Zähes Problem: Die verlorenen Schmierstoffe auf der Hauptstätter Straße bereiten Autofahrern und dem Tiefbauamt Kopfzerbrechen. Der Asphalt muss ausgetauscht werden. Die Verkehr fließt auch am Donnerstag mehr schlecht als recht.

Stuttgart - Nachdem ein Lastwagen am frühen Mittwochmorgen auf der Bundesstraße 14 mehrere hundert Liter Schmierstoffe verloren hat, bereitet das dem Stuttgarter Tiefbauamt auch am Donnerstag noch Kopfzerbrechen. Ein Gutachter sei hinzugezogen worden, der beurteilen soll, wie groß der Schaden am Belag der Hauptstätter Straße wirklich ist, sagte Ann-Katrin Gehrung aus der Pressestelle der Landeshauptstadt am Morgen auf Anfrage unserer Zeitung.

„Es wurde die Beispur geöffnet und so eine einspurige Umfahrung eingerichtet“, so Gehrung weiter. Auch von der Paulinenbrücke werde der Verkehr auf diese Umleitung geführt.

Wie lange die Hauptstätter Straße noch ein Nadelöhr bleiben muss, ist noch nicht klar. Das Tiefbauamt wartet das Ergebnis des Gutachtens ab. Sicher sei aber schon, so Gehrung, dass der Asphalt ausgetauscht werden müsse. Das Reinigungsmittel sei in den Fahrbahnbelag eingedrungen und habe diesen beschädigt. „Wir raten Autofahrern, den Bereich wenn möglich zu meiden.“ Daher ist auch am Donnerstagabend mit Verkehrsproblemen zu rechnen.
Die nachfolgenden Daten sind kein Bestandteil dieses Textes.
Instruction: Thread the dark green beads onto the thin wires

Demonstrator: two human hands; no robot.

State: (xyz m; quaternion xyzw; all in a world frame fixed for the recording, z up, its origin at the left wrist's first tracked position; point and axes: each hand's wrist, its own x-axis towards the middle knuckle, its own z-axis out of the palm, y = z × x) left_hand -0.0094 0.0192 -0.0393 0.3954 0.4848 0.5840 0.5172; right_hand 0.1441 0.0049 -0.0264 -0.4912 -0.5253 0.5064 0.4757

Streifenpolizisten bemerken das Leck

Der Zwischenfall mit weitreichenden Folgen ereignet sich am Mittwoch gegen 5.20 Uhr zwischen der Hauptstätter Straße und der Sophienstraße. Die zähen Schmierstoffe tropften aus einem kaputten Behälter, den der Laster geladen hatte, und verteilten sich auf der B 14. Glücklicher Zufall: Streifenpolizisten, die hinter dem Lkw fuhren, bemerkten das Leck und stoppten den Fahrer am Österreichischen Platz. Sonst hätte er seine Tropfspur noch weiter auf der Stuttgarter Hauptverkehrsader verteilt.

Der Schaden war auch so schon groß genug: Die Polizei musste den Bereich sperren, leitete den Verkehr am Schattenring um, auch der Heslacher Tunnel war stadteinwärts für mehrere Stunden nicht befahrbar. Fahrzeugkolonnen schoben sich im Schneckentempo auf der Strecke zwischen Universität und Birkenkopf gen Innenstadt.